I've got a unit test running to count the records wrote, and also reading the outputted file in to double check.
Failing:
var tasks = new List<Task>();
Parallel.ForEach(File.ReadLines(featuresLocation), s =>
            {
                var feature = CreateFeature(s);
                if (feature.HasValue)
                {
                    tasks.Add(Task.Factory.StartNew(() =>
                        {
                            lock (_locker)
                            {
                                featuresWriter.WriteLine(feature.Value);
                                RecordsWrote++;
                            }
                        }));
                }
            });
        Task.WaitAll(tasks.ToArray()); // Breaks
Working:
var tasks = new List<Task>();
Parallel.ForEach(File.ReadLines(featuresLocation), s =>
            {
                var feature = CreateFeature(s);
                if (feature.HasValue)
                {
                    tasks.Add(Task.Factory.StartNew(() =>
                        {
                            lock (_locker)
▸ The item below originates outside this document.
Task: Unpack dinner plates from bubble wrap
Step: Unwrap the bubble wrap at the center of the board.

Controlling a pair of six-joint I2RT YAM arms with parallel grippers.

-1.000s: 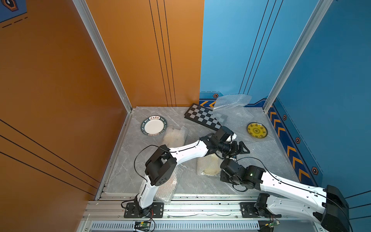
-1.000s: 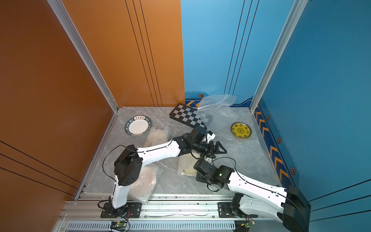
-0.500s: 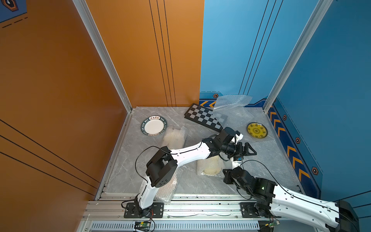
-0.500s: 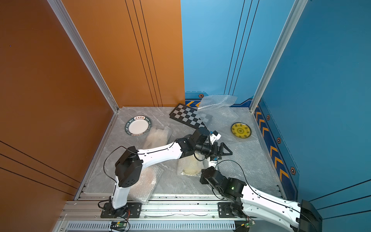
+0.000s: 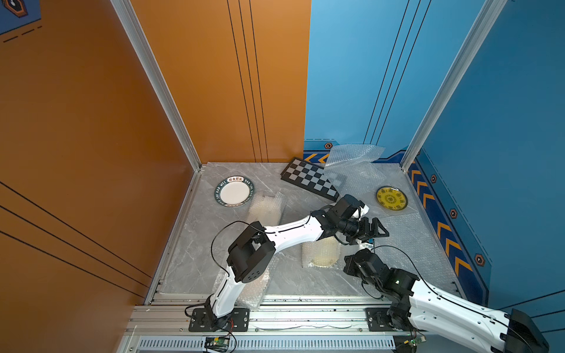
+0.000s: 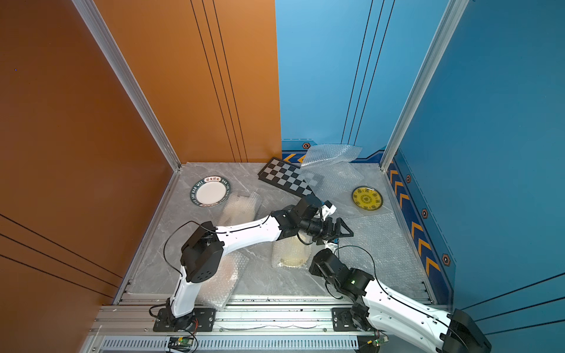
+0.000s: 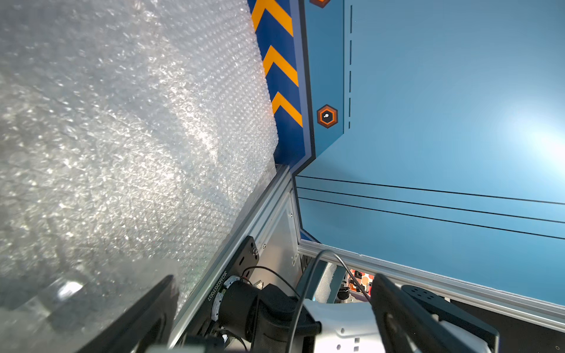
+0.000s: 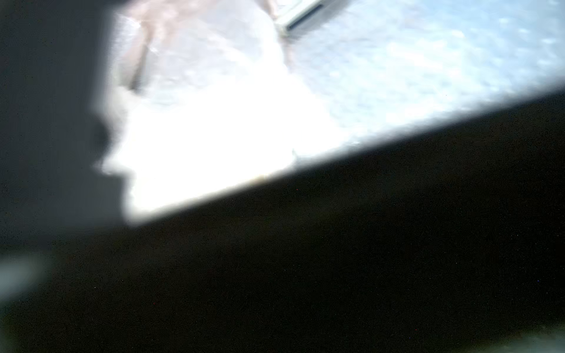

                            {
                                featuresWriter.WriteLine(feature.Value);
                                RecordsWrote++;
                            }
                        }));
                }
            });
        Task.WaitAll(tasks.Where(x => x != null).ToArray()); // Works
                var tasks = new List<Task>();
Parallel.ForEach( 
{   
   tasks.Add(...);
});
This use of List<Task> tasks is not thread-safe. You are seeing null elements where they shouldn't be but run this a little longer and you may see other symptoms and exceptions as well. The behavior is undefined. 
Protect the access to tasks , replace it with a ConcurrentBag or, my choice, drop those Tasks altogether. You are getting enough parallelism from the Parallel.ForEach().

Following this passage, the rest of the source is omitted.